(Data records)
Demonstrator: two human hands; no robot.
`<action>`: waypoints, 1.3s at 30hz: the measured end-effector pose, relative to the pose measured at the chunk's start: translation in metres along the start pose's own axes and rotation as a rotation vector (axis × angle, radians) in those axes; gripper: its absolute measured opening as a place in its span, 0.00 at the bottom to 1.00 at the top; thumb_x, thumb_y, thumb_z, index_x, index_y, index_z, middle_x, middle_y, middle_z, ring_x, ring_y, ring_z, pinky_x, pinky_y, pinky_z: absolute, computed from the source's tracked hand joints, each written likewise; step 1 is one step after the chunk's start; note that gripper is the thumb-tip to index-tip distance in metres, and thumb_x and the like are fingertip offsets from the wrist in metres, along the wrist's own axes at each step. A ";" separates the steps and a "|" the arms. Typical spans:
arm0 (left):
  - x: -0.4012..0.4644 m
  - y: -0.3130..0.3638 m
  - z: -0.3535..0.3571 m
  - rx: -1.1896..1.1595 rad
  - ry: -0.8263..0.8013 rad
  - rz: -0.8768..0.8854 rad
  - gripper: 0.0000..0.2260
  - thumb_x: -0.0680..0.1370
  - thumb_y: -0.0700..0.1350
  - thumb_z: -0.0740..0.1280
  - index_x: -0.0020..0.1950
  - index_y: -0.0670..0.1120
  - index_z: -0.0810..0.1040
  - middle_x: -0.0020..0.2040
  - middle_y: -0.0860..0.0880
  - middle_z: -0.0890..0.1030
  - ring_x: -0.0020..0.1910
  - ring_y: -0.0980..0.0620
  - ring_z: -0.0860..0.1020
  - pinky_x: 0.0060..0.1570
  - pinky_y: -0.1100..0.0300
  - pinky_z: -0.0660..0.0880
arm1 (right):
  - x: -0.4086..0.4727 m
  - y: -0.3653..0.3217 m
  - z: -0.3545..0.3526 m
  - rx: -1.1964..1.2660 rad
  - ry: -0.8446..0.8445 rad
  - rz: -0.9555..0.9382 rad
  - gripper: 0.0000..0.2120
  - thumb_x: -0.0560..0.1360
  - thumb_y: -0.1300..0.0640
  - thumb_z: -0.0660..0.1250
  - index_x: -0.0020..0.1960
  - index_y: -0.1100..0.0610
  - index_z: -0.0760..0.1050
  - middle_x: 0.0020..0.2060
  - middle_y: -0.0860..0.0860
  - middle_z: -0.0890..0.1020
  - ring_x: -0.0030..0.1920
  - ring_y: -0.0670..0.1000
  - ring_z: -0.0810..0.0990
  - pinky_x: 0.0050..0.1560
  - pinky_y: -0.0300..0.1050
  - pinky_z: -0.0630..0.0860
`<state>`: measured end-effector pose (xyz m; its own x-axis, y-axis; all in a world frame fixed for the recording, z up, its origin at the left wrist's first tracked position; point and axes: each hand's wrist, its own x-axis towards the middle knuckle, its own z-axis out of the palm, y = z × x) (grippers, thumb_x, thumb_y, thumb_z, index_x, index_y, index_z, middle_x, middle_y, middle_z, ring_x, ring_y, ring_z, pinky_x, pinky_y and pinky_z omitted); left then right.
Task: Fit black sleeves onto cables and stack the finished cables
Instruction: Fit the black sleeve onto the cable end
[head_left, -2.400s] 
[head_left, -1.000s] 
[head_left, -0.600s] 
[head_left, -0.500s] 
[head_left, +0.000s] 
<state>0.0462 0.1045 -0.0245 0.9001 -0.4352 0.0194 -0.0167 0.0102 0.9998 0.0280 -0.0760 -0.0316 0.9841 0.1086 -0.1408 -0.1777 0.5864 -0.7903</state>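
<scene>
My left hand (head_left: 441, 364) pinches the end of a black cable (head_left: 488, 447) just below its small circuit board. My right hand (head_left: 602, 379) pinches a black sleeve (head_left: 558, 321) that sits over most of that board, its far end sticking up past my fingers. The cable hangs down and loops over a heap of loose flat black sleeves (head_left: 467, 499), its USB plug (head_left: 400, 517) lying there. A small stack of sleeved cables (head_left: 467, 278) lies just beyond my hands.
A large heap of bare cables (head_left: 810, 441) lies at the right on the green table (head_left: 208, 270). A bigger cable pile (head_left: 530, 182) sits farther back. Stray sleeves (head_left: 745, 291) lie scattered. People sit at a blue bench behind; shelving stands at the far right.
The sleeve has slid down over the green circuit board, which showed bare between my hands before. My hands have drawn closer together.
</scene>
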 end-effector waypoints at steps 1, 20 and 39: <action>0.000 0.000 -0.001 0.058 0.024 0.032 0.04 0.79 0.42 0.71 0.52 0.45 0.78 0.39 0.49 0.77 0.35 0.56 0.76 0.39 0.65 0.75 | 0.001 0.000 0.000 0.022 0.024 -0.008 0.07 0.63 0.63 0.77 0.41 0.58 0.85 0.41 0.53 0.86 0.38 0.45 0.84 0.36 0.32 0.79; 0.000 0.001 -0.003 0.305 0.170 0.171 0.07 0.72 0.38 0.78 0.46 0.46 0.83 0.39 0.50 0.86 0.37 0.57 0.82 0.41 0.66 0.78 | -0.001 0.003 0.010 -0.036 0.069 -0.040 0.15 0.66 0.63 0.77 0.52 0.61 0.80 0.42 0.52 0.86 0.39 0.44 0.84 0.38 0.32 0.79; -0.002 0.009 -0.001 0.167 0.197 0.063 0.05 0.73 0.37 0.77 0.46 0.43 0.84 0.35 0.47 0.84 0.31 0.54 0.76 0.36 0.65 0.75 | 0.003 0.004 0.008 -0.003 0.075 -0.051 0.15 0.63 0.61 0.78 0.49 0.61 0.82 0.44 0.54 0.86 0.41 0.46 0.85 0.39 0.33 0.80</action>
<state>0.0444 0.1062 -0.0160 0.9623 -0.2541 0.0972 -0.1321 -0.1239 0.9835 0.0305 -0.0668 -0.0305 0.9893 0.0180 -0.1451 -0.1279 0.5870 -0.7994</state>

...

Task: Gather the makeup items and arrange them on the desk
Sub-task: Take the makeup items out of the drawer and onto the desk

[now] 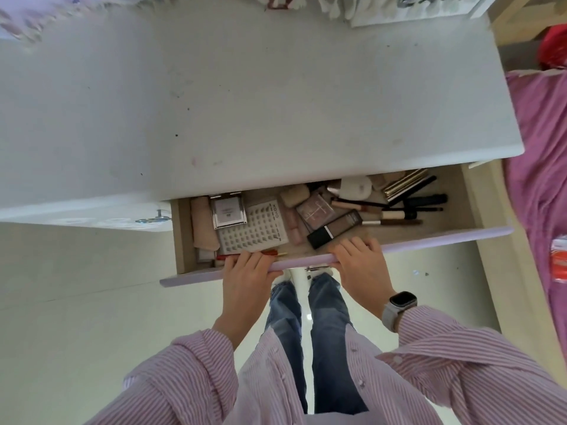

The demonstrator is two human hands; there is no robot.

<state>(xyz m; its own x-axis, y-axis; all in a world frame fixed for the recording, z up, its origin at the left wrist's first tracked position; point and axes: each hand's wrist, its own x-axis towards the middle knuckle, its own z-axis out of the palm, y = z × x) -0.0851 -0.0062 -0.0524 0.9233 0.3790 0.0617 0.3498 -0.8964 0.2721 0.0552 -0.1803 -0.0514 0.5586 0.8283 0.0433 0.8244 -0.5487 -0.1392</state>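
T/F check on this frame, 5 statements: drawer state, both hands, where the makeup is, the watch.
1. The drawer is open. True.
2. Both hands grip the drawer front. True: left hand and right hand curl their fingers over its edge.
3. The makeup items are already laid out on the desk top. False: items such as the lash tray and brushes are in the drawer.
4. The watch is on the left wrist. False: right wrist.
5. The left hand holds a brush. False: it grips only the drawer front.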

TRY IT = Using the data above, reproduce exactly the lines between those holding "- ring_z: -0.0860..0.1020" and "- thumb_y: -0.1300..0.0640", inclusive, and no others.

WRITTEN SOLUTION =
  - ring_z: -0.0860..0.1020
  - pinky_x: 0.0060..0.1570
  - pinky_y: -0.1100..0.0300
  - pinky_z: -0.0660..0.0880
arm1 (right):
  - x: -0.4086..0.4727 m
  - y: -0.3653..0.3217 m
  - z: -0.3545..0.3526 m
  - rx: -1.1964..1.2660 rad
  - ry: -0.8446..0.8445 rad
  - rz: -0.9555..0.9382 rad
  - gripper: 0.0000..0.2120
  - thumb_x: -0.0560..0.1360
  - thumb_y: -0.1300..0.0640

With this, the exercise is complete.